> TASK:
Copy exactly the lines of the material below that run from the one containing "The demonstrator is" through the one containing "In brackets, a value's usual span". Copy no other lines.

> SUPPLIED MATERIAL:
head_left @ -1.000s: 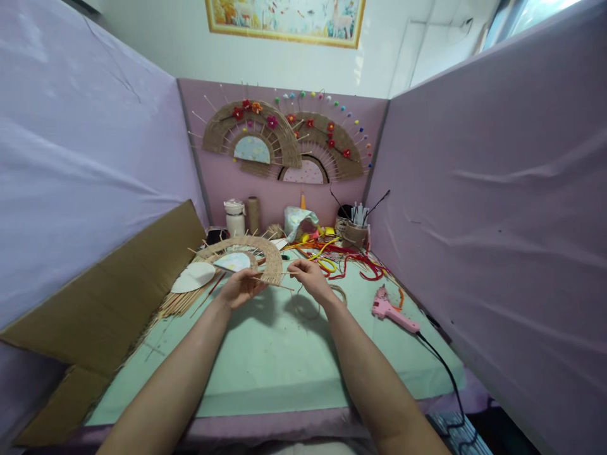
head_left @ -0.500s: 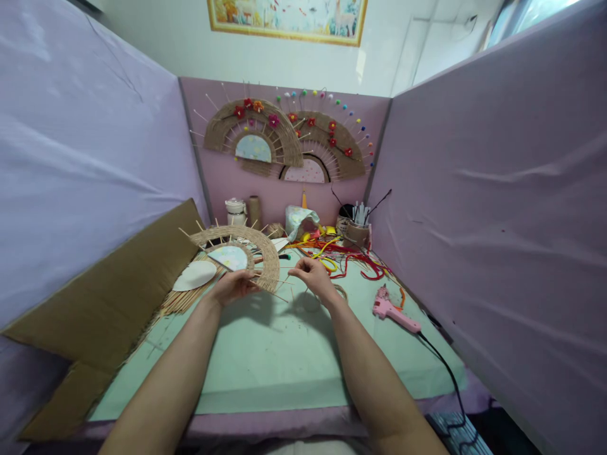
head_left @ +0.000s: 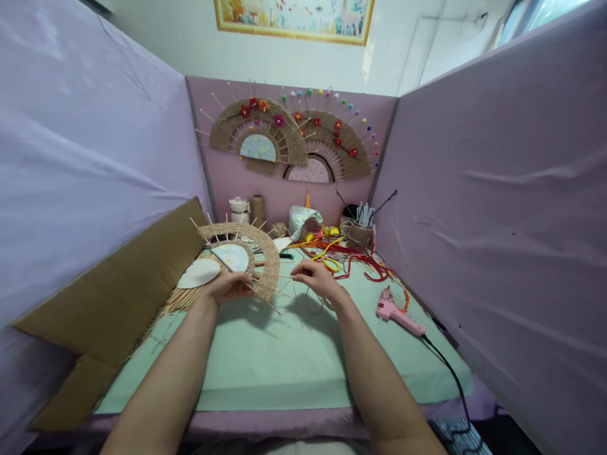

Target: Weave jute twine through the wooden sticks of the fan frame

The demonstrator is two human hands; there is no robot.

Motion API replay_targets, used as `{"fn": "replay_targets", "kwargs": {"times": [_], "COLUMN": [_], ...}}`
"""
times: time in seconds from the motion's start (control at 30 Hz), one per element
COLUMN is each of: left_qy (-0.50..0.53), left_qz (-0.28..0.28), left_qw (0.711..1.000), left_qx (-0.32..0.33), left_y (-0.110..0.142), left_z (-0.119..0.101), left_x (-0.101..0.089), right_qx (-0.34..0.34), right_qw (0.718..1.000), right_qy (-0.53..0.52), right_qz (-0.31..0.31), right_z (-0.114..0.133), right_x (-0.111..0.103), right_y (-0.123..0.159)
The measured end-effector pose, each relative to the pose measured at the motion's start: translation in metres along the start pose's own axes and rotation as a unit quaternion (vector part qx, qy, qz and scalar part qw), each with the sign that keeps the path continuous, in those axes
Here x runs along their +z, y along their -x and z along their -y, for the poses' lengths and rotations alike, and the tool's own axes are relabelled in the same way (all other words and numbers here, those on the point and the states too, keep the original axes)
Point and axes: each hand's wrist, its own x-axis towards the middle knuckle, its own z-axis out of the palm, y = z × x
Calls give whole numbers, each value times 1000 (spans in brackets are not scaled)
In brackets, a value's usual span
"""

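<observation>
My left hand (head_left: 231,285) grips a half-round woven fan (head_left: 263,248) near its lower inner edge, holding it tilted above the table. Thin wooden sticks radiate through its band of wound twine, and a pale floral half-disc (head_left: 232,256) fills its centre. My right hand (head_left: 313,277) is pinched just right of the fan, at the stick ends, on a thin strand of twine (head_left: 288,278). A loose loop of the twine hangs down beneath that hand. The fingertips of my left hand are partly hidden behind the fan.
A pink glue gun (head_left: 397,316) lies at right with its black cord over the table edge. Red and yellow craft stems (head_left: 360,259) and a pot of glue sticks (head_left: 361,234) are at the back. Cardboard (head_left: 128,291) leans at left beside a white oval (head_left: 198,273) on sticks.
The fan has turned slightly, its lower right end dropping. My right hand stays pinched beside it on the twine. The whole view has shifted a little.
</observation>
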Motion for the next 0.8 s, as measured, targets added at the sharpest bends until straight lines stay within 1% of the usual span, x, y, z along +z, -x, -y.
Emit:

> ANSWER BELOW:
The demonstrator is two human hands; there is no robot.

Motion API replay_targets, used as `{"fn": "replay_targets", "kwargs": {"times": [_], "COLUMN": [_], ...}}`
"""
times: time in seconds from the motion's start (control at 30 Hz), one per element
COLUMN is each of: left_qy (-0.50..0.53), left_qz (-0.28..0.28), left_qw (0.711..1.000), left_qx (-0.32..0.33), left_y (-0.110..0.142), left_z (-0.119..0.101), left_x (-0.101..0.089), right_qx (-0.34..0.34), right_qw (0.718..1.000), right_qy (-0.53..0.52), right_qz (-0.31..0.31), right_z (-0.114..0.133), right_x (-0.111..0.103), right_y (-0.123..0.159)
The measured end-effector pose, each relative to the pose measured at the motion's start: translation in metres along the start pose's own axes and rotation as a unit quaternion (vector part qx, qy, qz and scalar part qw), each with the sign that keeps the path continuous, in those axes
Here x runs along their +z, y along their -x and z along their -y, for the poses' lengths and rotations alike, and the tool's own axes are relabelled in the same way (all other words and numbers here, those on the point and the states too, keep the original axes)
Point and axes: each hand's wrist, its own x-axis towards the middle knuckle, its own z-axis out of the palm, y = z × x
Calls give whole numbers, each value times 1000 (spans in brackets are not scaled)
In brackets, a value's usual span

No further answer will be given.